Saturday, August 3, 2013

Bah Humbug!

Pylos, Greece

(This post has been previously published on our WJ3 site.  As it's been a while since the Cap'n did some serious homework on his "tricking up" of the other woman, this will have to suffice - for a little while longer.  The First Mate is nagging, seriously...)

Sitting on anchor in Pylos, our first Greek port of call after a whirlwind tour through the Med, I’m tempted to hurl a sharp missive to three soothsayers, visitors to the Deltaville Boatyard (USA, 2010).

Let me set the scene.  There we were at the far end of the boat yard, up on spindly legs getting ready to splash.  Afternoon visitors to the yard were not uncommon and three stopped by for a chat.  Actually, they stopped to highlight Hunter’s foibles, especially as they saw it; "only built to suit coastal conditions," they said.  Like Witches of Endor, they stirred the pot, making even more outrageous dispersions against Hunter, ignoring our rebuttal. 

Finally, they left.  “Rude,” we said in unison.  Had they bothered to listen, WJ3 had already done two laps of the Caribbean Islands, sailed to distant Turks Caicos and managed a tour through remoter Bahamas Islands.  All this before settling on the scenic route to Chesapeake Bay (via the Atlantic ICW).
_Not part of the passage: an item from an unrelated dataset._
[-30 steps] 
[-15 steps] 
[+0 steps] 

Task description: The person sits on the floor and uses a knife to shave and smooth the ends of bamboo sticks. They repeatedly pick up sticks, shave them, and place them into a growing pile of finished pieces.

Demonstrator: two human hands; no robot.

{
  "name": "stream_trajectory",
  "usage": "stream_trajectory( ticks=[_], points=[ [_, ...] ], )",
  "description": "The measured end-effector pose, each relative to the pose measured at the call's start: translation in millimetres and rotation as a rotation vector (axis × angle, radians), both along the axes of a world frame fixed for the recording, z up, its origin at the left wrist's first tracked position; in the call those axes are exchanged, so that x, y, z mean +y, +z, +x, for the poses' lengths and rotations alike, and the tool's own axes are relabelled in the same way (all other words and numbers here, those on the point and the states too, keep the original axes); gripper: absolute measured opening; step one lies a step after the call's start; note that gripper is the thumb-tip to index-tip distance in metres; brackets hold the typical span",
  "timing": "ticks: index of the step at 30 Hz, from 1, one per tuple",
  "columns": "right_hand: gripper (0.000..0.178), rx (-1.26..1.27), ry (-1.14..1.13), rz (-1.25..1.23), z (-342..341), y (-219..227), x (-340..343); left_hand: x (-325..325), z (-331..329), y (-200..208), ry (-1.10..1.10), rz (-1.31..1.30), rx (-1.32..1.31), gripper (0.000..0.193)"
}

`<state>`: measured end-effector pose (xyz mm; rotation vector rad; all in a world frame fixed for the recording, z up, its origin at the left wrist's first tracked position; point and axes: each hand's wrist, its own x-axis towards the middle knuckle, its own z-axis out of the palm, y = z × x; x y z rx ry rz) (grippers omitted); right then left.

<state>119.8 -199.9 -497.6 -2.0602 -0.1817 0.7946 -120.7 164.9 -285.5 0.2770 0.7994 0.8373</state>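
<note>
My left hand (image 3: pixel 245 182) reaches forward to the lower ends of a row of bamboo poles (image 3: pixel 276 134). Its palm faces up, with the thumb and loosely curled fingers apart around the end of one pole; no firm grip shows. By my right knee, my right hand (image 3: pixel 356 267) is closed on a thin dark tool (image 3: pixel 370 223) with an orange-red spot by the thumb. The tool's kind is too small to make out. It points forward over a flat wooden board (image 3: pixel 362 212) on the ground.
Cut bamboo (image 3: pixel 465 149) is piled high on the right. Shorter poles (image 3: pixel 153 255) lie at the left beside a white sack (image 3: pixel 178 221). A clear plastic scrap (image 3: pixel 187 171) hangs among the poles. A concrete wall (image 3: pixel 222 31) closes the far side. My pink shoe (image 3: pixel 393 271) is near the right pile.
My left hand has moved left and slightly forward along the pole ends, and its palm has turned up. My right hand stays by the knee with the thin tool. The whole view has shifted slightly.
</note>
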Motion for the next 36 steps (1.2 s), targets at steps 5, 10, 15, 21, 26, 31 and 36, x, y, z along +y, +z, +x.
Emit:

We were on our way to explore Maine.  Hardly dock candy, even then!

So, as we sit on anchor in Greece, about to island hop to Turkey, we say to them bah humbug!  WJ3 has 12598 nautical miles tucked under her belt since we started sailing her in 2008.  She has now crossed the Atlantic, comfortably and safely, and this year the Mediterranean.  What a gal!  And not bad for an allegedly “unseaworthy” Hunter!
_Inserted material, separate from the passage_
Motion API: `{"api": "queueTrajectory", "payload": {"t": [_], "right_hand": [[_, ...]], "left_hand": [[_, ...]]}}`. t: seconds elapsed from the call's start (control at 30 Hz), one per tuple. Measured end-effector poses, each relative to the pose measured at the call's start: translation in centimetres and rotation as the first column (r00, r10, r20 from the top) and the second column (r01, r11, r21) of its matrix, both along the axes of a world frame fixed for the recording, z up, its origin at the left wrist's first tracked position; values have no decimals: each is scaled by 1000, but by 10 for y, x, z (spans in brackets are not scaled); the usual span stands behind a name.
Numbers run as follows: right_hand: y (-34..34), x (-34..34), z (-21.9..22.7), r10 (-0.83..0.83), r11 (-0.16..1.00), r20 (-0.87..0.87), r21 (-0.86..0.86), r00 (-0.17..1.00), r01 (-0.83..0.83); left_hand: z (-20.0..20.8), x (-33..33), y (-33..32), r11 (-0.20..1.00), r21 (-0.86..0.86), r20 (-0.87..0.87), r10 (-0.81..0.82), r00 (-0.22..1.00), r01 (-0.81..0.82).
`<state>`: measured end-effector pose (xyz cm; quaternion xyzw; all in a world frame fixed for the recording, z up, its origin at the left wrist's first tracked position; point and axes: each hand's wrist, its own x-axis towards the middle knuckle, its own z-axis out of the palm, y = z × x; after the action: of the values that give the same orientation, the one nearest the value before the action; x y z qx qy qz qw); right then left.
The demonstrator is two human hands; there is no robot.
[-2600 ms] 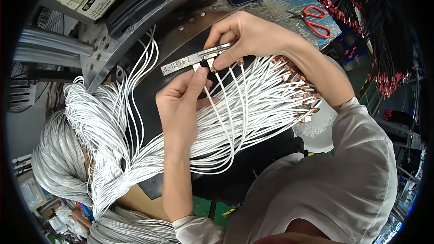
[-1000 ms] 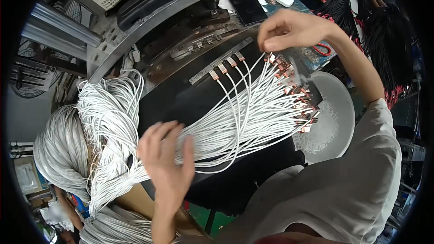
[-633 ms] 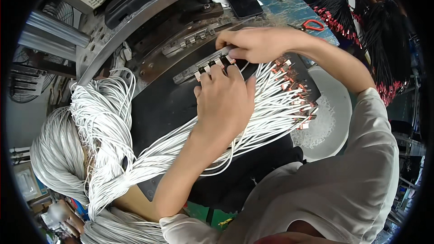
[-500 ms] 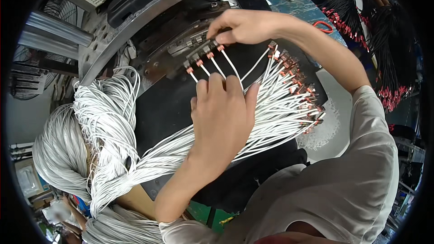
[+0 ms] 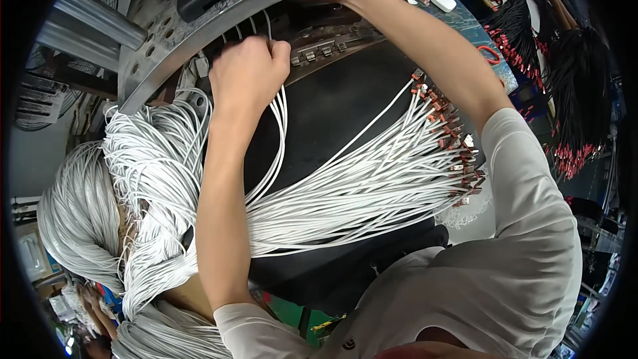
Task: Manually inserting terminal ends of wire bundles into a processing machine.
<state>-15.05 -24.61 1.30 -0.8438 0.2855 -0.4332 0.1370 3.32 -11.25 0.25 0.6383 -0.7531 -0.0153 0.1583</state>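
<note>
Wires (image 5: 276,126): a few white ones pinched in the left hand (image 5: 247,70), fist clenched, their ends fed up into the machine slot (image 5: 259,26). Right hand hidden behind the machine's top edge, grip can't tell; only its forearm (image 5: 432,46) shows. Main wire bundle (image 5: 359,193) fans across the black mat (image 5: 332,106), red terminals (image 5: 452,153) at right. Black wires (image 5: 571,93) hang far right.

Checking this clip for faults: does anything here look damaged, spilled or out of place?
Nothing stands out. The left hand grips a few white wires at the metal machine; the remaining terminal-tipped wires fan loosely over the black mat.
</note>
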Motion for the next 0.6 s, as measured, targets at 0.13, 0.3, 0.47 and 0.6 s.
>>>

Now I’m not advocating setting out to sea in a pair of floating shoes (it’s been done before) but boat builders must comply with certain standards.  We’ve also added modifications to make WJ3 more comfortable (eg. a storm trysail) and to improve her safety (eg a sea anchor).  If in doubt, have your craft surveyed and read how others have set up for ocean passages.  We’ve seen expensive Beneteaus kept in marinas for Olympic triangle racing and home-made brutes only a mother could love, floating in far-flung, out of the way places.  Doubting Thomas’s can check our map tracker here.)

Sharing Keci Buku in Turkey with some real bunnies...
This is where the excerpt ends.